Tribunal judiciaire de Marseille, le 3 avril 2025, n°23/01067

Le tribunal judiciaire de Marseille, le 3 avril 2025, a statué sur un litige concernant la prise en charge de frais de transport sanitaire. L’assurée, atteinte d’une affection de longue durée, contestait le refus de remboursement de multiples trajets pour des séances de kinésithérapie. La juridiction a rejeté son recours en confirmant les décisions de la caisse. Elle a ainsi rappelé les conditions strictes de formalisme préalable exigées pour la prise en charge, en l’absence de circonstances d’urgence dûment établies.

Le formalisme préalable de la prescription médicale

La décision réaffirme le caractère impératif de la prescription établie avant le transport. Le tribunal souligne que la réglementation prévoit un principe général assorti d’une exception pour le cas d’urgence. En l’espèce, il constate qu’aucune notion d’urgence n’a été mentionnée dans le dossier. Il en déduit logiquement que les prescriptions auraient dû être établies avant l’exécution des prestations litigieuses. Ce point est essentiel pour garantir le contrôle médical préalable des dépenses de santé.

La jurisprudence de la Cour de cassation insiste sur cette exigence. « En statuant ainsi, alors qu’en l’absence d’urgence attestée par le médecin prescripteur, d’une part, la prescription médicale établie a posteriori n’était pas de nature à justifier la prise en charge » (Cass. Deuxième chambre civile, le 16 novembre 2023, n°21-25.194). Le tribunal de Marseille applique strictement ce principe. La solution vise à prévenir les abus et à rationaliser les dépenses de l’assurance maladie sans nuire aux soins nécessaires.

L’absence de justification par l’état d’urgence

Le rejet du recours repose sur l’absence de preuve d’un état d’urgence. Le tribunal relève simplement qu’aucune notion d’urgence n’a été mentionnée. Il n’entre pas dans l’appréciation de l’état de santé de l’assurée pour créer une exception au formalisme. La charge de la preuve pèse ainsi sur le demandeur qui invoque l’urgence. Cette approche est conforme à une lecture stricte des textes qui encadrent les exceptions aux règles de procédure.

La décision rappelle que l’urgence doit être attestée par le médecin prescripteur lui-même.
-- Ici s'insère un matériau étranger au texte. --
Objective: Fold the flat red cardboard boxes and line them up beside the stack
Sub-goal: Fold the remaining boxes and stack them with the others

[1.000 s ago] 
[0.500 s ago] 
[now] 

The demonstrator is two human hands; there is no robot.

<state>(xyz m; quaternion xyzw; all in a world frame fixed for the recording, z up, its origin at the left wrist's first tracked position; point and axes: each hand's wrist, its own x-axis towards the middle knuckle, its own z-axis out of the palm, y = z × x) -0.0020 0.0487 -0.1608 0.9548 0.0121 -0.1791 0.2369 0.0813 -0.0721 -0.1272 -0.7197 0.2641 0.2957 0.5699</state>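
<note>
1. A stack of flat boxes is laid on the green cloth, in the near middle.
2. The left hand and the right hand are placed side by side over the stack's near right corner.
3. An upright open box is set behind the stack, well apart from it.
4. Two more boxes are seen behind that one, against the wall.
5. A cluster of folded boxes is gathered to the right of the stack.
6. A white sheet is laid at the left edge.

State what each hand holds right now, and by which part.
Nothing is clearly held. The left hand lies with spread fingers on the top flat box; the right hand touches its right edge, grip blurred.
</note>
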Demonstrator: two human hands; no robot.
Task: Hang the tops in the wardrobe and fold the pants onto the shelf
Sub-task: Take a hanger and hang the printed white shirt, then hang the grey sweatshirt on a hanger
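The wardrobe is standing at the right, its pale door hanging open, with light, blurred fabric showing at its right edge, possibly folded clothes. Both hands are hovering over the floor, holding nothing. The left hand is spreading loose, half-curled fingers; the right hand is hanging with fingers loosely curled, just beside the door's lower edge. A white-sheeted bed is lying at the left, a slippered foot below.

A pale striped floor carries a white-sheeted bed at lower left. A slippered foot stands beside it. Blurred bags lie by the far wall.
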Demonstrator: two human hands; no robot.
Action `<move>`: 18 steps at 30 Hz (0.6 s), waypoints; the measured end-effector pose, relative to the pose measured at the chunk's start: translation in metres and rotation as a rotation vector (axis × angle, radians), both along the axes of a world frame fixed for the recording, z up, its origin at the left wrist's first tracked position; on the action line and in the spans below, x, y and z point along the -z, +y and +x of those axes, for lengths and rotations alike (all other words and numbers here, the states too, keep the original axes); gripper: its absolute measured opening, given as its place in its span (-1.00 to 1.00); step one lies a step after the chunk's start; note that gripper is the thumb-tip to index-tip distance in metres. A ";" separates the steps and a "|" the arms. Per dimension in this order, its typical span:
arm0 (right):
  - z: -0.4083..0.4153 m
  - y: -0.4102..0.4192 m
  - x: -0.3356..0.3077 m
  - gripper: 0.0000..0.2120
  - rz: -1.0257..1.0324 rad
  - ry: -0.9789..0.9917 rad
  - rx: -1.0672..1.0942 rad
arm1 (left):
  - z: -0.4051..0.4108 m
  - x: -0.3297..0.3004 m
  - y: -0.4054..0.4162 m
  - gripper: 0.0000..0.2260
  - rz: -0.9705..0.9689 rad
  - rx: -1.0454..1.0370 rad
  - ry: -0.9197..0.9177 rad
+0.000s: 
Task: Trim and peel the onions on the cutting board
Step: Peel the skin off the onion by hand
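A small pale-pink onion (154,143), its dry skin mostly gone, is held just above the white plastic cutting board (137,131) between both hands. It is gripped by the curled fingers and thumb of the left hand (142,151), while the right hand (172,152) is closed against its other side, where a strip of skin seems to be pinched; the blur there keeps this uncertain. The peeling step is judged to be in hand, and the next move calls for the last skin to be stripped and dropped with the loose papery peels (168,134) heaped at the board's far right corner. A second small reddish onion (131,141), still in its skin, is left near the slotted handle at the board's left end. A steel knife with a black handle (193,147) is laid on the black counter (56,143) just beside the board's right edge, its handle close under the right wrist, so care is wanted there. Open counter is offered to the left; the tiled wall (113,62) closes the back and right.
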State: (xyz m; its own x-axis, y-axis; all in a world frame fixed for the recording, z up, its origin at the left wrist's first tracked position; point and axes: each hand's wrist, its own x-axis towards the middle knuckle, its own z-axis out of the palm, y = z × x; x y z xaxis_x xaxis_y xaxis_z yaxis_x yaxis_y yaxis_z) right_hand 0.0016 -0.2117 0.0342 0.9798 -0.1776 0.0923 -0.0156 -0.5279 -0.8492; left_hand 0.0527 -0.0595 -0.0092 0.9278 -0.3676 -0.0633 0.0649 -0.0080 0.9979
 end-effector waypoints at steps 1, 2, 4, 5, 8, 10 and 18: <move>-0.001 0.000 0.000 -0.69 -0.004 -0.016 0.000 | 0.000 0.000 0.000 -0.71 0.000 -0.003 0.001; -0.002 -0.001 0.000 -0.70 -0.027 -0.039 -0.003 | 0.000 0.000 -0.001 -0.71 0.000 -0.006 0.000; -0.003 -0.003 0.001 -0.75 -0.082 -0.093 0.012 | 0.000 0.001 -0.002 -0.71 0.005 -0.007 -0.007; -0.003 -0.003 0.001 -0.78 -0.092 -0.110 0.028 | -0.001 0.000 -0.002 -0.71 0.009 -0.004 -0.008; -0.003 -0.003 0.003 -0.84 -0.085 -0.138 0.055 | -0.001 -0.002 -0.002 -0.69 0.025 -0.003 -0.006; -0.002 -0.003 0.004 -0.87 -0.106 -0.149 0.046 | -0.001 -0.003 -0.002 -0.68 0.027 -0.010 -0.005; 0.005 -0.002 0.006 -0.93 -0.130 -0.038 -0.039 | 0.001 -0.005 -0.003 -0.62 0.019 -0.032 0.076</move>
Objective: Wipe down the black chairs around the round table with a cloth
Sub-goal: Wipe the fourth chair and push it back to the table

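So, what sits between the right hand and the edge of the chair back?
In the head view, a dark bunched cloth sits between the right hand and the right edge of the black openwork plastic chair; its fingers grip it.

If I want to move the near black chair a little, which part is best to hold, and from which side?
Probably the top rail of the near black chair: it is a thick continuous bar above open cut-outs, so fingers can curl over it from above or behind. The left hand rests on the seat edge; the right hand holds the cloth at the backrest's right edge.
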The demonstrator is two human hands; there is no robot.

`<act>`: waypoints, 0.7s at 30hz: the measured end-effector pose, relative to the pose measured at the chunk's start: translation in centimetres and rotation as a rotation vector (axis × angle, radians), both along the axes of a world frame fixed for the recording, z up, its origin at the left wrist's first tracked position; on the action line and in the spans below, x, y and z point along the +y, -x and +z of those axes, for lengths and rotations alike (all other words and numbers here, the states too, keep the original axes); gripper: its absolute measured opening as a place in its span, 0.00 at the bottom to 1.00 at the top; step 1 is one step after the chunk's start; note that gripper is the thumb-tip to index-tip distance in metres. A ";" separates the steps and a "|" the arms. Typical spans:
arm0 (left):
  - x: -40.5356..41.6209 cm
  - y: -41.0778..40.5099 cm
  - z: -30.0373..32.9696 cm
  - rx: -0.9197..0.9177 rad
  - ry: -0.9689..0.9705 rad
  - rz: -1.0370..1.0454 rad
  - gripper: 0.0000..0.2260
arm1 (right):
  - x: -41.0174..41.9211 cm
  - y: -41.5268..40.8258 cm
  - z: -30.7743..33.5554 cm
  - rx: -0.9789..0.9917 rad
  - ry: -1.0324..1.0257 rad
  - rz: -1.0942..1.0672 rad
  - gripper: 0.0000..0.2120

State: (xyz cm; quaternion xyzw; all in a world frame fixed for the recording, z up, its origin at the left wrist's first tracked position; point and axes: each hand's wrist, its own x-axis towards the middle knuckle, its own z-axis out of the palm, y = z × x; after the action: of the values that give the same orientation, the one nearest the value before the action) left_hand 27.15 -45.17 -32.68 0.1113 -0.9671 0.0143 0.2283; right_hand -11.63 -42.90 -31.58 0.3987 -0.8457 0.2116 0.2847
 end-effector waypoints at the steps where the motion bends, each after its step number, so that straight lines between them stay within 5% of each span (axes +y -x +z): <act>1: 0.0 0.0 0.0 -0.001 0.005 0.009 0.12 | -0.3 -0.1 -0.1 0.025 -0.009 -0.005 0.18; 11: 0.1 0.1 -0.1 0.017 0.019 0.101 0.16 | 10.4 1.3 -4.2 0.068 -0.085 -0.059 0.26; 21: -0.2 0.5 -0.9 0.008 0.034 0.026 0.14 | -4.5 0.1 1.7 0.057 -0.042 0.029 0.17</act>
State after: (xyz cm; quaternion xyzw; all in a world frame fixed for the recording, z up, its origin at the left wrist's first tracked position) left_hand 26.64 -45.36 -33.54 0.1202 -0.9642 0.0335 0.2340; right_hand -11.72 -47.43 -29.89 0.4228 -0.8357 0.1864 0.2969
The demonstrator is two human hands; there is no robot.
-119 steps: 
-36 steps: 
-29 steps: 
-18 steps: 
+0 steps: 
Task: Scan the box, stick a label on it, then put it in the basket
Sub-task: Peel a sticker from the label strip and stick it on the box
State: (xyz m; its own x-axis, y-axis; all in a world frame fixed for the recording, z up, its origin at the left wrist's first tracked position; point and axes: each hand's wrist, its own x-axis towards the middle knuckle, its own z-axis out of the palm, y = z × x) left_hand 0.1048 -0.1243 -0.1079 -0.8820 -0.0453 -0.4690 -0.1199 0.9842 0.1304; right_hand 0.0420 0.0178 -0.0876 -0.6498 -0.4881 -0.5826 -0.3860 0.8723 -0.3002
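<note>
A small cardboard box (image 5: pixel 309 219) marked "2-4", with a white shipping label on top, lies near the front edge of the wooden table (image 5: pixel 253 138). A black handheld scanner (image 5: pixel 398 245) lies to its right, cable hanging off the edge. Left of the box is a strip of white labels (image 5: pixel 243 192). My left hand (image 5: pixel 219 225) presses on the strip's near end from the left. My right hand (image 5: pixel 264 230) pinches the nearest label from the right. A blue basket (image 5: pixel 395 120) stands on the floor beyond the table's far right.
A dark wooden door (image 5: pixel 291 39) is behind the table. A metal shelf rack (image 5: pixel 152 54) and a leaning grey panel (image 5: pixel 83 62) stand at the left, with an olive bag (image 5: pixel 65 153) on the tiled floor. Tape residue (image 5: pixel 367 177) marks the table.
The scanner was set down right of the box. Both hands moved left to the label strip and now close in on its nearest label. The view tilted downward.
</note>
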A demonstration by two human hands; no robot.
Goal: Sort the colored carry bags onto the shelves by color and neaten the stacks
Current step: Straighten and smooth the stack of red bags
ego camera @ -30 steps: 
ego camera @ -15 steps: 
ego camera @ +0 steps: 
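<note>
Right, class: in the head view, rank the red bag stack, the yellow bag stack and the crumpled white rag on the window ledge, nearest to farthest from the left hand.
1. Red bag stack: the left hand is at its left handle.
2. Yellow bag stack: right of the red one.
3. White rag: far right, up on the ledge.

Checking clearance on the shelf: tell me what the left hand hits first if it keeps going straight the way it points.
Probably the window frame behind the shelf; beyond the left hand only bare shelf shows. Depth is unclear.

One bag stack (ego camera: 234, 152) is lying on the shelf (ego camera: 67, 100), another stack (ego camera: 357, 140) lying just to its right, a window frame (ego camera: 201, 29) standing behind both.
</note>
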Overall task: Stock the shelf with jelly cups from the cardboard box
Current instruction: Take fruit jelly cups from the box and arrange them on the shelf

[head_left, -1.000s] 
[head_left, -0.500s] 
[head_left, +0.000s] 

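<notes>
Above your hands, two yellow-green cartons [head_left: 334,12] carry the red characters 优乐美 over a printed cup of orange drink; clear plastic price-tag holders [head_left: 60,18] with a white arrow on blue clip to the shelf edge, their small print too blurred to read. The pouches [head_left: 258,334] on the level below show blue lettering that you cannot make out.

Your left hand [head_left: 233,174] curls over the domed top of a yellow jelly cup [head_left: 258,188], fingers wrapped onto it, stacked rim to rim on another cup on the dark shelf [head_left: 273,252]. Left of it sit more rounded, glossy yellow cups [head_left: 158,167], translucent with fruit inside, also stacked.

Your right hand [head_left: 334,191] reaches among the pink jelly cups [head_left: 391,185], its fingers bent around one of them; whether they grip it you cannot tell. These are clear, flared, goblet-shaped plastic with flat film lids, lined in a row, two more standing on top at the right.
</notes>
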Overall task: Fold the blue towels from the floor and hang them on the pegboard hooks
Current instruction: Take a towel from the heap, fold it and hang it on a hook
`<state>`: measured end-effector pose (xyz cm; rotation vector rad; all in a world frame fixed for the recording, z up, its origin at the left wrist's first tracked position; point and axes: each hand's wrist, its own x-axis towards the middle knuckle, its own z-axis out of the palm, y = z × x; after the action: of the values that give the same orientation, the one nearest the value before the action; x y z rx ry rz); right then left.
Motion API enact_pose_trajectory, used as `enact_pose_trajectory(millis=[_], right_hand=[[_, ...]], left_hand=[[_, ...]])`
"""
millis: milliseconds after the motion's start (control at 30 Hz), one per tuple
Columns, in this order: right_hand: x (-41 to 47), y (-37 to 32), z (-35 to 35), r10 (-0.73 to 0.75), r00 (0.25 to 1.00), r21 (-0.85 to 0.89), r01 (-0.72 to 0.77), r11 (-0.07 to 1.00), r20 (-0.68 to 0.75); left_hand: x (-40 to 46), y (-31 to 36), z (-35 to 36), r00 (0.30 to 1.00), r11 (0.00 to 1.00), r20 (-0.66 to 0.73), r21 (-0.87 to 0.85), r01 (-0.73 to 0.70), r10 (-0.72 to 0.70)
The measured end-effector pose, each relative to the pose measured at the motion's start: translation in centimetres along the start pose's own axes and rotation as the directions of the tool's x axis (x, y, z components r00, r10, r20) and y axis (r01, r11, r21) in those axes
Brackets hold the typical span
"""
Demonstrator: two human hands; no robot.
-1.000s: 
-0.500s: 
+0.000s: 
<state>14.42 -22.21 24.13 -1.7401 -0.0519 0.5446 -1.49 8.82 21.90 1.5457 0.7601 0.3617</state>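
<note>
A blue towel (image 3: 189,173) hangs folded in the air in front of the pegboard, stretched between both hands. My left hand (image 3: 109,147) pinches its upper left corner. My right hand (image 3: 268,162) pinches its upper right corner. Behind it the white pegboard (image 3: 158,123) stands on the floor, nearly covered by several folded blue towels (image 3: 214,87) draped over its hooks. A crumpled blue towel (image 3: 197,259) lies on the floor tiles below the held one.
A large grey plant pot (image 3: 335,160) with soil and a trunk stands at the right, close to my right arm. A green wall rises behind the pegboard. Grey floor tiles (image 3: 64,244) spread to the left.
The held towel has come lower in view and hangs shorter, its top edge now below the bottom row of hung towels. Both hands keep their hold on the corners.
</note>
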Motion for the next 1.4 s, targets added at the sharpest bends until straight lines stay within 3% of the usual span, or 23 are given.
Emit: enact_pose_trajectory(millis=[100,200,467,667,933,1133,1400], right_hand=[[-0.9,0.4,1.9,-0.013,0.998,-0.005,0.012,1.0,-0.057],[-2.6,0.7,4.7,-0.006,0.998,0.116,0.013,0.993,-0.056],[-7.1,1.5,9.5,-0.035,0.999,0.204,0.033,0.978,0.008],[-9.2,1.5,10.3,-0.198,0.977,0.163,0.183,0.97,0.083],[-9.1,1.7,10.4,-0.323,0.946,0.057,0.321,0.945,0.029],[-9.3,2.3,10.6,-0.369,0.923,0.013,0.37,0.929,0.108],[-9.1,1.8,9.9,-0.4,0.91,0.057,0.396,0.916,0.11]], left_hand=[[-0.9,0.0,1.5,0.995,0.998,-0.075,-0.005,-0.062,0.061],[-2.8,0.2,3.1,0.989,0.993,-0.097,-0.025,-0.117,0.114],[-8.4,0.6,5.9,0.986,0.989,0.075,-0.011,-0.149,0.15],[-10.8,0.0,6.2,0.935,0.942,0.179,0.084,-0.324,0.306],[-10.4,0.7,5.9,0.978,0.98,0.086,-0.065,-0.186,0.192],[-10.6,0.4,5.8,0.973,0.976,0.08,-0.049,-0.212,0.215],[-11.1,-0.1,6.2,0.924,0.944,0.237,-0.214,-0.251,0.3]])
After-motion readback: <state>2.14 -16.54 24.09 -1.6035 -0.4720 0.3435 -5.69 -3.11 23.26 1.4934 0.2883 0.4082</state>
Elle ne peut pas être déduite rétrospectivement par le juge ou l’assuré. Cette rigueur procédurale protège l’intégrité du système de remboursement. Elle garantit une égalité de traitement entre tous les assurés soumis aux mêmes règles. La portée de l’arrêt est donc de confirmer la nécessité d’une attestation médicale explicite pour tout transport prescrit a posteriori.